Simple to setup, can script something similar in 100 lines or less. The executive_teer package does this in an ideal way with coroutines and also adds preconditions to the pipes, so different preconditions can trigger the start of a pipe flow and kill all others. Not easy to introspect.

Finite State Machines

Give you a structured way to arrange a synchronous flow of events. Synchronous the important thing. I am thinking of them these days as glorified actions - great for when you want a little bit of decision making/interaction inside a task. You can introspect, but only on transition changes which is perhaps not frequent and doesn't give you micro feedback from inside a state.  Trying to scale up from there into a robot manager runs into all kinds of problems - the inability to modify it internally without forcing it to handle concurrency problems, the lack of fast periodic feedback, no ability to handle priorities easily and the usual fsm problem - wiring hell as things get complicated.

Behaviour Trees

Same sort of capabilities as finite state machines but with the advantages of priority handling and the tic toc benefits (periodic parameterisation, updates, feedback). The tic toc thing is huge - especially if we want to handle dynamic changes to goal behaviours.

Resources

Behaviour Trees

Software Packages

Smach

The entrenched official package. Lots of other small packages started up, but hard to get around this one for doing co-ordination since so much is there already.

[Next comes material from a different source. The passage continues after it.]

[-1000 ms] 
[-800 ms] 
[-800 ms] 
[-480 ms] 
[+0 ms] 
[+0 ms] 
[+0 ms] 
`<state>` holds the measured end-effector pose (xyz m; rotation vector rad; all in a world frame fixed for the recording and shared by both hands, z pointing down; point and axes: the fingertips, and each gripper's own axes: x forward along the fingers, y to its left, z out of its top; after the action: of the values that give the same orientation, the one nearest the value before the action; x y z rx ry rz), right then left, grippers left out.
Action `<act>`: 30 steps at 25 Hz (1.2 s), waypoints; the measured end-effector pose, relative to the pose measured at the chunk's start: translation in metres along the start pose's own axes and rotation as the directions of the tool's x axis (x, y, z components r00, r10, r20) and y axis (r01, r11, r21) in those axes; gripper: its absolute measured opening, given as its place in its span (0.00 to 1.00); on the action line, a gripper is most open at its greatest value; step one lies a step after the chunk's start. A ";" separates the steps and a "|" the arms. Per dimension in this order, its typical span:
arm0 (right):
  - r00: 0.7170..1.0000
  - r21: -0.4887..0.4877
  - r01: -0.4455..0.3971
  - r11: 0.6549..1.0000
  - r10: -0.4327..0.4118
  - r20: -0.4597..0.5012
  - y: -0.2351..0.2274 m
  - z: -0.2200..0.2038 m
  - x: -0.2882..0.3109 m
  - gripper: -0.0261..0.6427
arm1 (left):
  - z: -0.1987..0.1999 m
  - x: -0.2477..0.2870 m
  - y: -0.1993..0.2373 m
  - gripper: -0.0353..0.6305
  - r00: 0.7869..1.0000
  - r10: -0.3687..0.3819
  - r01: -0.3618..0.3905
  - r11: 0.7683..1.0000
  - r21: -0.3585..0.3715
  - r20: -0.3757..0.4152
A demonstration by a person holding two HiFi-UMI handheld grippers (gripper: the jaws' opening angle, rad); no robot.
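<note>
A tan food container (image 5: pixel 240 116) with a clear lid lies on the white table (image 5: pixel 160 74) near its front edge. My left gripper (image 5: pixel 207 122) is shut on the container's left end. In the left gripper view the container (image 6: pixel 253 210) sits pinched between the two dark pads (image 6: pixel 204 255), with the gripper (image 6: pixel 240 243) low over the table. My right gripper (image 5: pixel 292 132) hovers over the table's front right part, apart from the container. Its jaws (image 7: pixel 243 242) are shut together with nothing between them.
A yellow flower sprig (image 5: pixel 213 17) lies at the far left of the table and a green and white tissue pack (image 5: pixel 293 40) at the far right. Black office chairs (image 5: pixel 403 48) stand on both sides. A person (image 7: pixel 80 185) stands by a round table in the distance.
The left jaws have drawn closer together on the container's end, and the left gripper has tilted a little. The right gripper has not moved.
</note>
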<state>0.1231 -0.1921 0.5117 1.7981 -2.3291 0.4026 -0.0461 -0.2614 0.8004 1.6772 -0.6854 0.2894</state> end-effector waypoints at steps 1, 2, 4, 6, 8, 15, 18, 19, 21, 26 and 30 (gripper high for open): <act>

An interesting observation on how to mix battery readings with waypoint management - it's hard with smach (this probably motivated pi trees).

Source code:

Smach

I like to think of smach engine as a glorified action. They both can be preempted. They both execute something specific. Smach has the power to be alot more complex (via the state machine concept) and the feedback has a formal structure that can be visualised. Trying to get it to do more than this though is like pushing the state machine into a place where state machines just aren't meant to go (e.g. priorities, concurrency, planning).

Executive Teer

Coroutines alternative to smach, stopped in 2012. I like this concept as a purely programming concept. It allows very parallelised and dynamic behaviours (see his tutorials with turtles moving around and pausing/resuming behaviours) constructed along the idea of ‘command line pipes’ via coroutines. It is low level though, need alot of love to build up, but by that token. it's not very constrained either.

Pi Trees

PiRobot's patrick built a simple function based behaviour trees module. He also blogged a really good article about behaviour trees for robotics.

PR Behaviour Trees

pi_trees but with coroutines instead of functions. Built in Jan 2015.

ALMC/Behaviour Trees

C++ implementation of behaviour trees. Quite formalised.

Cogniteam/Decision Making

OWYL

The only reasonably complete behaviour trees package for python, unfortunately docs are no longer public and so I haven't explored at all yet. Stopped development 2-3 years ago.